■ TASK ITEM:
Extract exactly those lines that lie between the start of the material and the line with "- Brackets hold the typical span", including both boundary lines and no others.
((
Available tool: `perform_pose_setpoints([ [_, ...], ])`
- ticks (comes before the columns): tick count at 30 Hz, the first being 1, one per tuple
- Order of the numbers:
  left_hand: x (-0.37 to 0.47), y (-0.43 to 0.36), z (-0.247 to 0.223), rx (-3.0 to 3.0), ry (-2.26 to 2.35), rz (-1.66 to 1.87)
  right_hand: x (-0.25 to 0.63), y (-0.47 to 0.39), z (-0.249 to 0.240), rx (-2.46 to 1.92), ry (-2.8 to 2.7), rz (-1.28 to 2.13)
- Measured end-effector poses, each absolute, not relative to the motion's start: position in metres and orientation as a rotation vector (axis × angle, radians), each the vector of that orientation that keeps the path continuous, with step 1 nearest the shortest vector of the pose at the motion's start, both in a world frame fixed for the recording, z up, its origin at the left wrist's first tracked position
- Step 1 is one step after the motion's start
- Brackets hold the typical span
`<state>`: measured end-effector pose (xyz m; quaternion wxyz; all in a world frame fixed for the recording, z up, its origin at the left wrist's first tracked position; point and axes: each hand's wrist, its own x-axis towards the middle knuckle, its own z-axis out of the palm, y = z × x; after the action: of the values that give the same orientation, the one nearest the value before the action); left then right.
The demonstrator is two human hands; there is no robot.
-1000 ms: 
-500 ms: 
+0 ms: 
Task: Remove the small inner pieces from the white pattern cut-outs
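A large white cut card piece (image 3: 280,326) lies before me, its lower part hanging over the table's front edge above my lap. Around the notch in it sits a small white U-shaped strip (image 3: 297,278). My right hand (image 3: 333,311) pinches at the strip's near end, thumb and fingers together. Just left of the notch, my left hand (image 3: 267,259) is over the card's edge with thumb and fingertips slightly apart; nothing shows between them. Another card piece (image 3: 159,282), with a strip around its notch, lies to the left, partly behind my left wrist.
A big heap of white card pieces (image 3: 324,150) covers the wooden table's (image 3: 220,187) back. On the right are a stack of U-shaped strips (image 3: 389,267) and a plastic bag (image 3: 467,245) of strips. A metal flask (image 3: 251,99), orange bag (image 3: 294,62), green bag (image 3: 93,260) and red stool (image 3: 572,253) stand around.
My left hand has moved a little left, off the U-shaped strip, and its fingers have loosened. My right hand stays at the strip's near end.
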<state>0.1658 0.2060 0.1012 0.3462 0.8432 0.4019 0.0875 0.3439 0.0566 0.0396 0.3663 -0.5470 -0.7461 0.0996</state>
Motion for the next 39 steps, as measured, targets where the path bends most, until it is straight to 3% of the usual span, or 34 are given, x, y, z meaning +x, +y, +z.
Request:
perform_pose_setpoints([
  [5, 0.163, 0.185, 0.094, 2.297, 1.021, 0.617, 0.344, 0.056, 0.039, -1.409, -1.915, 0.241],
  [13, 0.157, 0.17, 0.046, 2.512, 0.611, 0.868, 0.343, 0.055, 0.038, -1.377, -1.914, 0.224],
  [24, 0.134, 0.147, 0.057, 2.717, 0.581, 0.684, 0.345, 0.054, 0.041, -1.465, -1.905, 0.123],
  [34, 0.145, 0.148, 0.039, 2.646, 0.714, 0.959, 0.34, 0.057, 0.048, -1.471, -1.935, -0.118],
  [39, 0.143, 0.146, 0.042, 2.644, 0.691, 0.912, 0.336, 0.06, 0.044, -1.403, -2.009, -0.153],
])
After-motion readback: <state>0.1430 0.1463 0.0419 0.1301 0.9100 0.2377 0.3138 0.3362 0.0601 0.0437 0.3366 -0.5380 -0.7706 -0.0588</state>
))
■ OUTPUT FOR THIS EXERCISE:
Available tool: `perform_pose_setpoints([ [_, ...], ])`
- ticks (comes before the columns): tick count at 30 Hz, the first being 1, one per tuple
- Order of the numbers:
  left_hand: x (-0.37 to 0.47), y (-0.43 to 0.36), z (-0.247 to 0.223), rx (-3.0 to 3.0), ry (-2.26 to 2.35), rz (-1.66 to 1.87)
  right_hand: x (-0.25 to 0.63), y (-0.47 to 0.39), z (-0.249 to 0.240), rx (-2.46 to 1.92), ry (-2.8 to 2.7), rz (-1.28 to 2.13)
- Measured end-effector poses, each absolute, not relative to the motion's start: position in metres and orientation as a rotation vector (axis × angle, radians), each the vector of that orientation that keeps the path continuous, with step 1 nearest the shortest vector of the pose at the motion's start, both in a world frame fixed for the recording, z up, its origin at the left wrist's first tracked position
- Step 1 is one step after the motion's start
- Brackets hold the typical span

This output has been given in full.